* **Your objective**
Within the entries below, the lines from the one with "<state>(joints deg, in" through the one with "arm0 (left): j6" are to be set down exactly, both ends kept.

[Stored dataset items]
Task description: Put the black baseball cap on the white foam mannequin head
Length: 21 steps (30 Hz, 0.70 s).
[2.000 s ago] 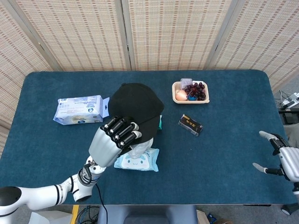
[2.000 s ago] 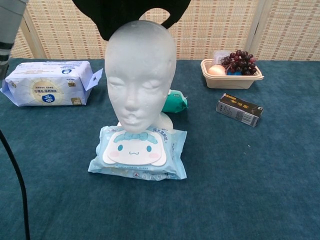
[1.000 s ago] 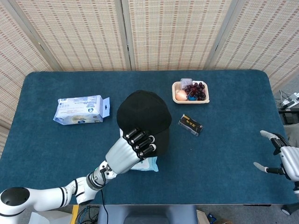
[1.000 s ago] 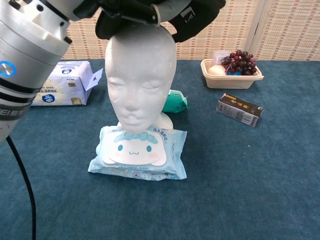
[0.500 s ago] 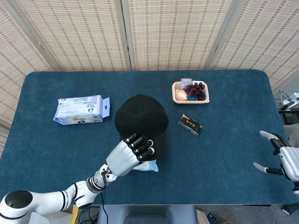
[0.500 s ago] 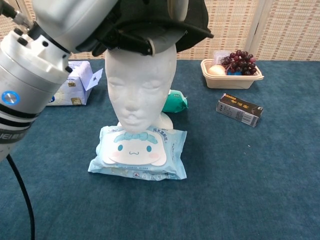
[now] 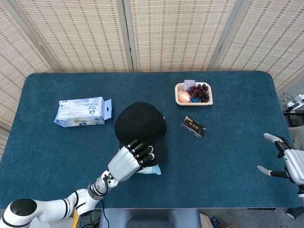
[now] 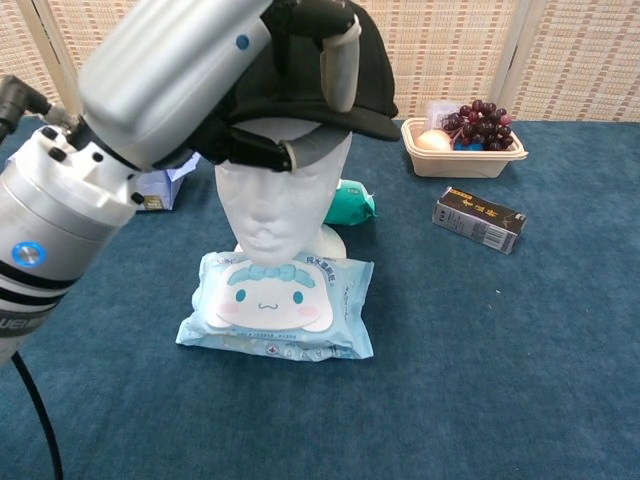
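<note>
Taking the foam head (image 8: 278, 205) as my landmark, a pack of tissues (image 7: 80, 112) lies well to its left on the desk (image 7: 237, 156). My left hand (image 7: 129, 160) is at the head itself, gripping the brim of the black cap (image 7: 140, 124), thumb over the top and the other fingers under the peak; in the chest view the cap (image 8: 330, 75) sits on the crown with the brim shading the forehead. I judge I am at the seating step: the cap looks on, though slightly skewed. Next I should press it level, let go gently and draw away without tipping the head off the wipes pack (image 8: 277, 305) in front of it. To the right are a small dark box (image 7: 194, 126) and a fruit tray (image 7: 194, 93). Far right, my right hand (image 7: 286, 159) hangs off the desk edge, fingers spread, holding nothing.
</note>
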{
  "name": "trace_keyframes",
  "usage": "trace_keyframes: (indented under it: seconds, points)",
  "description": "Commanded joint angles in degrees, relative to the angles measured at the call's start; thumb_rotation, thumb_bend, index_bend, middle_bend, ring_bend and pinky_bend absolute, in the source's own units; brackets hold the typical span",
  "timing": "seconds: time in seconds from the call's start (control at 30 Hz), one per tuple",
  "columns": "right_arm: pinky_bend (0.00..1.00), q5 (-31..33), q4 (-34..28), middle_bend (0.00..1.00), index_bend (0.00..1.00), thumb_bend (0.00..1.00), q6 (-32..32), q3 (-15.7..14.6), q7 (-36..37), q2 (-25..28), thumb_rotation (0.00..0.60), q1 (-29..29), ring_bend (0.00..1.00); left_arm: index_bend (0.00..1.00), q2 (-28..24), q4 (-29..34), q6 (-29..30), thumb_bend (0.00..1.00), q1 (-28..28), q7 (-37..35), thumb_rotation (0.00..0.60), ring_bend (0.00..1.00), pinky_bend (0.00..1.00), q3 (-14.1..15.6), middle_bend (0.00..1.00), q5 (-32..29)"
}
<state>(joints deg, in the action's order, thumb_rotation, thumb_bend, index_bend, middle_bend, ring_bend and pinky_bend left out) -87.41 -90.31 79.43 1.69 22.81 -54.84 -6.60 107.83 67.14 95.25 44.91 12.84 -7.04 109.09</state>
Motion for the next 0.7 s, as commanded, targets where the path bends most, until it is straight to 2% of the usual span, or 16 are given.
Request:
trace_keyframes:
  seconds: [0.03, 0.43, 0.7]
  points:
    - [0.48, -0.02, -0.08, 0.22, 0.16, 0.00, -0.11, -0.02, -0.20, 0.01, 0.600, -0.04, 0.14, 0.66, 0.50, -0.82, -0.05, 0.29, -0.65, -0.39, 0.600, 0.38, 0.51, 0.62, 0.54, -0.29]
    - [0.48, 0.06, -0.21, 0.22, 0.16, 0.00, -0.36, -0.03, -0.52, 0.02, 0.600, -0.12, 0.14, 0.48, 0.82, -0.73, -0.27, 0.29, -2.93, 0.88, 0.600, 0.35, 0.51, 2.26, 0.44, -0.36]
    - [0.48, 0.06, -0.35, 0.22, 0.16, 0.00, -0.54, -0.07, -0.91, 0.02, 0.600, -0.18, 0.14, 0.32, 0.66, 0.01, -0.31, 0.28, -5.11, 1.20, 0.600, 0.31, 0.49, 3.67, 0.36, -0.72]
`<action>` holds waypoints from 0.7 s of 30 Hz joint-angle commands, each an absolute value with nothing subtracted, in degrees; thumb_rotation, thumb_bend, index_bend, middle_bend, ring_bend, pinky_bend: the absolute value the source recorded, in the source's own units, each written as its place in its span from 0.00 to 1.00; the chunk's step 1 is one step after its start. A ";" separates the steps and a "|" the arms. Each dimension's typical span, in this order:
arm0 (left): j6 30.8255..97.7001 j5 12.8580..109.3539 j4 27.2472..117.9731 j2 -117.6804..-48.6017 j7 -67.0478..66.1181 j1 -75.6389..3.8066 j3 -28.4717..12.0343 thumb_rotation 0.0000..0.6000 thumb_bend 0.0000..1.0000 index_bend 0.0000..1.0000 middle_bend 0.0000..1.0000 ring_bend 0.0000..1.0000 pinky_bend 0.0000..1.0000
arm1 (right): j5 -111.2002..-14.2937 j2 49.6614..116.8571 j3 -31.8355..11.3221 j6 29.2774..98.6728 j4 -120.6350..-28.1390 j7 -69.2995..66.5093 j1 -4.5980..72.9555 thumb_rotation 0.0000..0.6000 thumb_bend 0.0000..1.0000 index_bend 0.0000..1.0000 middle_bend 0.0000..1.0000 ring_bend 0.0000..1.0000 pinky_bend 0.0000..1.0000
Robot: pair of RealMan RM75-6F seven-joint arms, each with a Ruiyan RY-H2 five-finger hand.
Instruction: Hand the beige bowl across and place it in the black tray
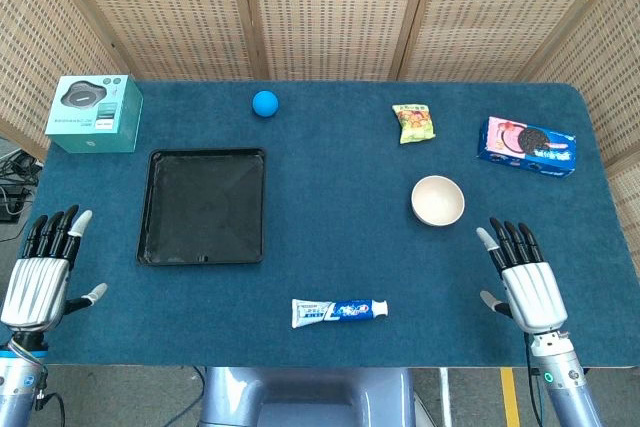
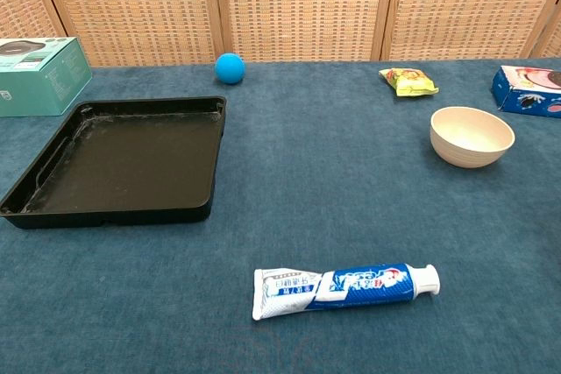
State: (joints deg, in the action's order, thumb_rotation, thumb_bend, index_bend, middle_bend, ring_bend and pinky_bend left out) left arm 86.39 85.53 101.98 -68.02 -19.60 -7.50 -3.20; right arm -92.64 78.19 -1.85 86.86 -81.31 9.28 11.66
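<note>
The bowl (image 1: 438, 200) sits upright on the table (image 1: 330, 247) at 3 o'clock, well apart from the tray (image 1: 203, 206) at 9. Right hand (image 1: 522, 275) near the bowl, and left hand (image 1: 42, 269) at 8 o'clock, both spread and holding nothing.

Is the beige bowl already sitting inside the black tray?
No. The beige bowl stands on the blue table, well apart from the black tray.
</note>
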 commanded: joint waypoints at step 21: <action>85.88 85.35 101.74 -67.62 -18.99 -7.62 -3.38 1.00 0.00 0.00 0.00 0.00 0.00 | -93.68 79.30 -2.82 86.91 -80.37 7.50 12.30 1.00 0.24 0.09 0.00 0.00 0.01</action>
State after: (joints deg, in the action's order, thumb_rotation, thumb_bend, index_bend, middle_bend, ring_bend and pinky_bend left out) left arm 85.89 85.43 101.75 -67.65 -19.08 -7.62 -3.33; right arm -93.43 79.09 -2.63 86.70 -80.53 7.73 12.11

* **Answer to the exercise**
<state>(joints deg, in the action's order, thumb_rotation, thumb_bend, index_bend, middle_bend, ring_bend and pinky_bend left out) -87.41 -90.31 79.43 1.69 22.81 -54.84 -6.60 107.83 67.14 95.25 44.91 12.84 -7.04 109.09</state>
Motion for the next 0.7 s, as commanded, targets where the path bends most, until it is straight to 2% of the usual span, or 16 are given.
Request:
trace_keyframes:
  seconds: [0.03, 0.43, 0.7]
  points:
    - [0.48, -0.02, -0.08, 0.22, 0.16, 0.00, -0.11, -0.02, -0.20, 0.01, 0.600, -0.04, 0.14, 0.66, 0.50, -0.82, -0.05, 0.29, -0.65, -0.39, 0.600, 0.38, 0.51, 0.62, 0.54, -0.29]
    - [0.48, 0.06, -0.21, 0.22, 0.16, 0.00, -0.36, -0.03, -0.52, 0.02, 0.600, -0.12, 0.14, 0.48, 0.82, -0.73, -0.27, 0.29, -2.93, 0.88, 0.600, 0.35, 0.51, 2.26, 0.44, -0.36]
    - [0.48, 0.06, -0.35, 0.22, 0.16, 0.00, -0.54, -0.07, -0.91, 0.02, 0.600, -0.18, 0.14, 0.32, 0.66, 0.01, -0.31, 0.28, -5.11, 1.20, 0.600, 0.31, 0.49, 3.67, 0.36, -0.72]
`<action>` holds waypoints from 0.7 s of 30 Hz joint-angle commands, each an absolute value with nothing subtracted, in degrees; thumb_rotation, thumb_bend, index_bend, middle_bend, ring_bend, pinky_bend: the absolute value the source recorded, in the source's own units, each written as its place in its span from 0.00 to 1.00; the chunk's step 1 is one step after its start. A ";" separates the steps and a "|" the arms. Each dimension's typical span, in this order:
arm0 (left): j6 30.8255..97.7001 j5 12.8580..109.3539 j4 27.2472..117.9731 j2 -117.6804..-48.6017 j7 -67.0478..66.1181 j1 -75.6389..3.8066 j3 -28.4717..12.0343 thumb_rotation 0.0000..0.6000 thumb_bend 0.0000..1.0000 index_bend 0.0000..1.0000 middle_bend 0.0000..1.0000 ring_bend 0.0000..1.0000 pinky_bend 0.0000..1.0000

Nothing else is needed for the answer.